Oltre alle parrocchie, don Sergio presta servizio per ben vent’anni in numerose scuole,
in qualità di insegnante di religione: «Ho insegnato alle medie a Padova, a Bagnoli
e anche a Roncaglia. Ma ho insegnato anche nelle scuole superiori, alle magistrali al
Fusinato, a ragioneria all’Einaudi e quando ero a Bagnoli persino ad agraria». Ogni volta quindici, diciassette classi, tre o quattro mattinate ogni settimana.
RONCAGLIA: UN AMORE CHE CONTINUA
Il legame tra Roncaglia e don Sergio inizia nel 1979: «Il giorno dell’Assunta e del mio
compleanno erano appena passati. Tornavo da una settimana di esercizi spirituali a Camaldoli: appena mi ha visto, la mia mamma mi aveva detto che era passato il vicario
foraneo e che sarei dovuto andare subito in curia. Lì è cominciato tutto», sorride don
Sergio. «Quando mi hanno detto che sarei divenuto il parroco di Roncaglia ho chiesto dove si trovasse». Ma forse le indicazioni, sulle prime, non sono state delle più chiare: «Mi hanno detto la strada giusta. Peccato che, la prima volta che sono voluto venire a Roncaglia, non mi sono accorto dei cartelli e ho tirato dritto, fino a Ponte San Nicolò», ride don Sergio. La prima visita a Roncaglia nei primi giorni del settembre del ’79:«Ho incontrato il parroco don Bruno, ma nel frattempo, già alcune “delegazioni” di “roncagliesi” erano venute in avanscoperta a salutarmi e conoscermi».
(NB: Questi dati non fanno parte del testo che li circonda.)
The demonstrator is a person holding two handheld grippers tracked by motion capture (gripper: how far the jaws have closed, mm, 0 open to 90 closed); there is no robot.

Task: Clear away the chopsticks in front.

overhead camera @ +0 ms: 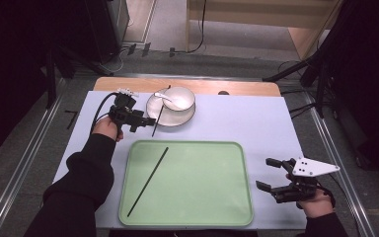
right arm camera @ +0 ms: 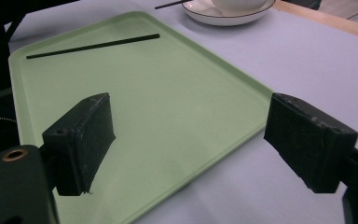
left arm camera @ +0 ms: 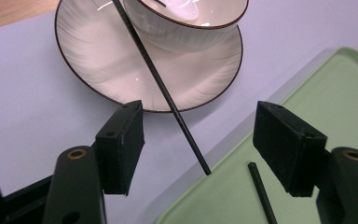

I primi mesi di don Sergio a Roncaglia sono tutti giri in bicicletta, strette di mano, conversazioni amichevoli. Qui don Sergio inizia a conoscere il suo nuovo gregge, a riconoscere i volti, a meditarne le storie e ad apprezzarne le tante potenzialità: «Roncaglia era molto diversa da oggi. L’ho esplorata in lungo in largo in sella alla mia bicicletta. Ed ho subito apprezzato la cordialità della gente». A colpire positivamente
don Sergio, i tre “capisaldi” che ha riscontrato negli allora 2600 abitanti della frazione sannicolese, più che raddoppiata in questi 34 anni: «C’è sempre stata una buona frequenza al catechismo, anche nelle proposte rivolte agli adulti, un’ampia partecipazione alla Messa Feriale e una grande devozione alla Madonna.
È una comunità che collabora, questo sì, e che è generosa con chi ha meno. Roncaglia ha sempre sentito il problema dei poveri». Ma è nella concretezza che si riconosce l’approccio di don Sergio: «Nel giro di tre – quattro anni abbiamo costruito il patronato nuovo, abbiamo sistemato l’asilo e il tetto della chiesa». Il parroco però si schernisce: «Erano solo lavori che bisognava fare».
Una lunghissima permanenza quella di don Sergio a Roncaglia, inusuale di questi tempi: «Ho preso l’ergastolo», scherza come al suo solito don Sergio, «commutato poi in 34 anni», continua, incorreggibile. Ma com’è essere parroco così a lungo? «Da un lato i parrocchiani si possono stancare», ammette candidamente, «dall’altro pero è un bene, perché più a lungo stai in un posto, più conosci. E un parroco, la gente, deve conoscerla», Ammonisce don Sergio: «A me non possono raccontare frottole, conosco bene tutti i miei parrocchiani. Persino quelli nuovi, quelli appena arrivati». Chi conosce don Sergio può confermare: si può sapere vita, morte e miracoli della gente con quella malevolenza tipica dei pettegoli o si possono conoscere le persone, i loro problemi, le loro ferite e le loro gioie con gli occhi e con il cuore del buon pastore, di colui che «conosce le sue pecore e le sue pecore conoscono lui», e che per esse offre la sua vita. Come fa, e come continuerà a fare, don Sergio per Roncaglia.